Neighborhood in Hillsborough, Florida, United States

V.M. Ybor is a neighborhood within the city limits of Tampa, Florida, United States. As of the 2010 census, the neighborhood had a population of 1,743. The ZIP Codes serving the neighborhood are 33602, 33603, and 33605.

The central Tampa area now known as V.M. Ybor, a National Historic Landmark District and now part of the local historic district Barrio Latino, was settled soon after Ybor City was founded in 1885. Ybor City itself was annexed by the city of Tampa in 1887. The "V.M." in the name stands for "Vicente Martinez", as in Vicente Martinez Ybor, the Spanish cigar manufacturer who founded Ybor City in 1885. The area is officially classified as a separate neighborhood from the Ybor City Historic District .

History

For several decades, many Cuban, Spanish, and Italian cigar workers, managers, accountants and other business owners lived in the middle-class neighborhood just a few blocks north of the commercial district of Ybor City that centered on 7th Avenue.

Mid-century, changes in the economics and business ventures of the cigar industry caused many residents to move to other parts of Tampa. Despite this, and the urban renewal that took place in nearby Ybor City during the 1960s, many historic homes and structures in V.M. Ybor maintain their historic framework.

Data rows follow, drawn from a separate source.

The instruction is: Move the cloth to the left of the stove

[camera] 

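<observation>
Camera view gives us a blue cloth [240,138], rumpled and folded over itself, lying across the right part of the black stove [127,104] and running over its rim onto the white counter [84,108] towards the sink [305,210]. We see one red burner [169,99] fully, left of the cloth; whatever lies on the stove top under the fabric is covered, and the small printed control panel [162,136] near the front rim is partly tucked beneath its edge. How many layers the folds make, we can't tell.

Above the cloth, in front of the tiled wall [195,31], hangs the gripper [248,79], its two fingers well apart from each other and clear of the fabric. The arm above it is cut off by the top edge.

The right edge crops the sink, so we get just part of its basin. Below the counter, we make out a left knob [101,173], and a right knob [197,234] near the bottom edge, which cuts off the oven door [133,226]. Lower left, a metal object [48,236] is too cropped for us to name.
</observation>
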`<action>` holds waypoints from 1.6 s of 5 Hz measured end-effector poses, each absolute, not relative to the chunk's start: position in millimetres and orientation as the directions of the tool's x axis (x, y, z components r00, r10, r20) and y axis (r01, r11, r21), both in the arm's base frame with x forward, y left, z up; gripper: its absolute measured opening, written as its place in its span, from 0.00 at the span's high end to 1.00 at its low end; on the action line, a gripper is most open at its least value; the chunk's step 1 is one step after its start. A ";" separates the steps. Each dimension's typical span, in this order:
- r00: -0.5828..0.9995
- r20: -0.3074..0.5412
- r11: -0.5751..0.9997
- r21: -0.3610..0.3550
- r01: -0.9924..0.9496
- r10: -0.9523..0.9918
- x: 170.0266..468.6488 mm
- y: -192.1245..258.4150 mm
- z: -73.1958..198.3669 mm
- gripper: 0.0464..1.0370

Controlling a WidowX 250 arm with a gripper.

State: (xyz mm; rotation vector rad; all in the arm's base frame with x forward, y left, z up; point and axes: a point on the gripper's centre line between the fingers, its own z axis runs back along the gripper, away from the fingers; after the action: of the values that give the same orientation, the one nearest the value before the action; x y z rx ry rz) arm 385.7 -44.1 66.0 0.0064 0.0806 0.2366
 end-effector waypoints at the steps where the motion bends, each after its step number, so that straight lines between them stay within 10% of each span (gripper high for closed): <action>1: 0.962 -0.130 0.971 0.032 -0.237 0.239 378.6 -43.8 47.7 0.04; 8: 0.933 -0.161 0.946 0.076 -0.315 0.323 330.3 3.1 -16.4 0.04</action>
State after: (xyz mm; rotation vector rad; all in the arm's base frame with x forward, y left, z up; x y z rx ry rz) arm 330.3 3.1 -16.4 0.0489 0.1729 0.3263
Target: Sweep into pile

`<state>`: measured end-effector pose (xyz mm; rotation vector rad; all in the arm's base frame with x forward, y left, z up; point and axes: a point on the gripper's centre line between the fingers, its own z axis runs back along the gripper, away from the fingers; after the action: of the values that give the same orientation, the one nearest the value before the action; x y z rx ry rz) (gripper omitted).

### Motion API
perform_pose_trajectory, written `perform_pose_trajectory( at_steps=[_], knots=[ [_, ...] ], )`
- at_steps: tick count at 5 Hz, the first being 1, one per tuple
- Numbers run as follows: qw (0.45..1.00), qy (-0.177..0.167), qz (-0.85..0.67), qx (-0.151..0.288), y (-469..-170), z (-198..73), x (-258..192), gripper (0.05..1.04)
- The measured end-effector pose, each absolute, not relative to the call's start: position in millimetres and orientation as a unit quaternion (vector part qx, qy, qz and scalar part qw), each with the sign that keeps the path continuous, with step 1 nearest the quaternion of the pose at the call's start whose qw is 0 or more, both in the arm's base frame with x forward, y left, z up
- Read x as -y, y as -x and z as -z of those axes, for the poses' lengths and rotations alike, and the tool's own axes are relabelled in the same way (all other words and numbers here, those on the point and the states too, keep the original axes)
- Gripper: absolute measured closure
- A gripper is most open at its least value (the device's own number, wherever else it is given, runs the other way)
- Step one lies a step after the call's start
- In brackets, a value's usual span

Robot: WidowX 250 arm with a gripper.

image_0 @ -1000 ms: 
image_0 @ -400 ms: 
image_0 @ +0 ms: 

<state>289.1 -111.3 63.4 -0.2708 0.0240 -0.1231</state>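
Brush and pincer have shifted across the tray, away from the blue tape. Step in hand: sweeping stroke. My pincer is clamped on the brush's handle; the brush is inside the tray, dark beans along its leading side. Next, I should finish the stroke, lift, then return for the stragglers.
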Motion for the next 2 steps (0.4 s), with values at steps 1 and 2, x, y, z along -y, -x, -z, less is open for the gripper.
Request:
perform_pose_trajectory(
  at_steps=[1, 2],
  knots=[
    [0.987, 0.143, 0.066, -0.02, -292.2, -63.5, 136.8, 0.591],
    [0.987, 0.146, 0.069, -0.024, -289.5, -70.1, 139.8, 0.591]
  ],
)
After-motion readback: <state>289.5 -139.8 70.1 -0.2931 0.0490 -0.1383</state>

Today, many homes, commercial buildings, and cigar factories built in the early 1900s still stand with some functioning as architectural firms, social media and technology businesses as well as design consulting corporations. The early part of the aughts (00s) brought an influx of new homeowners and residents eager to restore the neighborhood to its glory in central Tampa.

==Geography==
V.M. Ybor boundaries are Interstate 4 to the south, 26th Avenue to the north, East Tampa (15th St.) to the east, and Interstate 275 to the west.

==Demographics==
According to the census of 2010, there was a population of 1,743 with 609 households identified in the neighborhood. The population density was 7,236/mi^{2}. The ethnic makeup according to the census of 2010 was 58% non-Hispanic or Latino with 42% identifying as Hispanic or Latino.The racial makeup of the neighborhood was 43% White, 44% African American and 12% identifying as other.

Nearly half (47%) of the residents were between the ages of 18 and 49. One quarter of the community's residents (25%) were children under the age of 18. The majority of households were married couples, with individually led households constituting 29% of the population and non family households of two or more people making up 14% of the population.